Task: Tally every line of the listing where the string "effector" is found, and state the total alone.

Supplied material:
= Beginning of Section =
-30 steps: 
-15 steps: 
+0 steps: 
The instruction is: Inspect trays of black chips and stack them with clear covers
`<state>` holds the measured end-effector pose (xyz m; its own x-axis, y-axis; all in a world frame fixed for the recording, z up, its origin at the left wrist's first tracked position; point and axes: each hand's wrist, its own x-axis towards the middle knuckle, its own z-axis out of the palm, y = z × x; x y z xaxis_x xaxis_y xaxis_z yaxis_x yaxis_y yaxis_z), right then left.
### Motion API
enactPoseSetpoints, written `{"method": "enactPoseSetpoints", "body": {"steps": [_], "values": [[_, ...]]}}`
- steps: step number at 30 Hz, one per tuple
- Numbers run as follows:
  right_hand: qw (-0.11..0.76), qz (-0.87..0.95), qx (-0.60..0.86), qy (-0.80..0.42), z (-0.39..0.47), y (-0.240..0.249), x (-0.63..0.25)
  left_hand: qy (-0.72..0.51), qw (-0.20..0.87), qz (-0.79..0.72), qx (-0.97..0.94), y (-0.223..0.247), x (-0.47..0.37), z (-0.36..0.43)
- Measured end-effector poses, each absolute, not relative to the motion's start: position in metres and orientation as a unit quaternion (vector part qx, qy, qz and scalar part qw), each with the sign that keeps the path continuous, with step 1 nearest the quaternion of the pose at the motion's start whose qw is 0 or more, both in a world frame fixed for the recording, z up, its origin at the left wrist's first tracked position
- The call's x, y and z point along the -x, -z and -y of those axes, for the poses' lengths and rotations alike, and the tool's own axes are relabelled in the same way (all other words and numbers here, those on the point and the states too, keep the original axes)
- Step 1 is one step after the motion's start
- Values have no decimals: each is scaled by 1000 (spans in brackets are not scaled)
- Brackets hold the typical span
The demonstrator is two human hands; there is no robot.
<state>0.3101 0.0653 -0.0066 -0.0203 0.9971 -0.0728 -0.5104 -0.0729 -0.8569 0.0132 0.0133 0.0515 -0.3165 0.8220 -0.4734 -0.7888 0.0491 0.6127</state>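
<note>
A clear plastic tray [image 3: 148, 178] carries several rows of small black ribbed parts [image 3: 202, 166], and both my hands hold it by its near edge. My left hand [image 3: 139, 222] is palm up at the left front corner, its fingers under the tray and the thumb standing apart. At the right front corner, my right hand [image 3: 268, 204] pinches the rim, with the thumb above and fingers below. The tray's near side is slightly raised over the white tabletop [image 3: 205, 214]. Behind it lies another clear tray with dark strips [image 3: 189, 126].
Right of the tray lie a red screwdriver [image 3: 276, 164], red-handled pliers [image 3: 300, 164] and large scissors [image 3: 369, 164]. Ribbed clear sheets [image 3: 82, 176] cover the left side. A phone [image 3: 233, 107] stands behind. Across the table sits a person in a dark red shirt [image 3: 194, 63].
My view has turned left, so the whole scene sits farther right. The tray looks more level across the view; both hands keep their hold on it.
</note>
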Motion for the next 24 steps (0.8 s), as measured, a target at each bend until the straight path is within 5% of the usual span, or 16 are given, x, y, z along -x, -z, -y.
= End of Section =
Problem solution: 2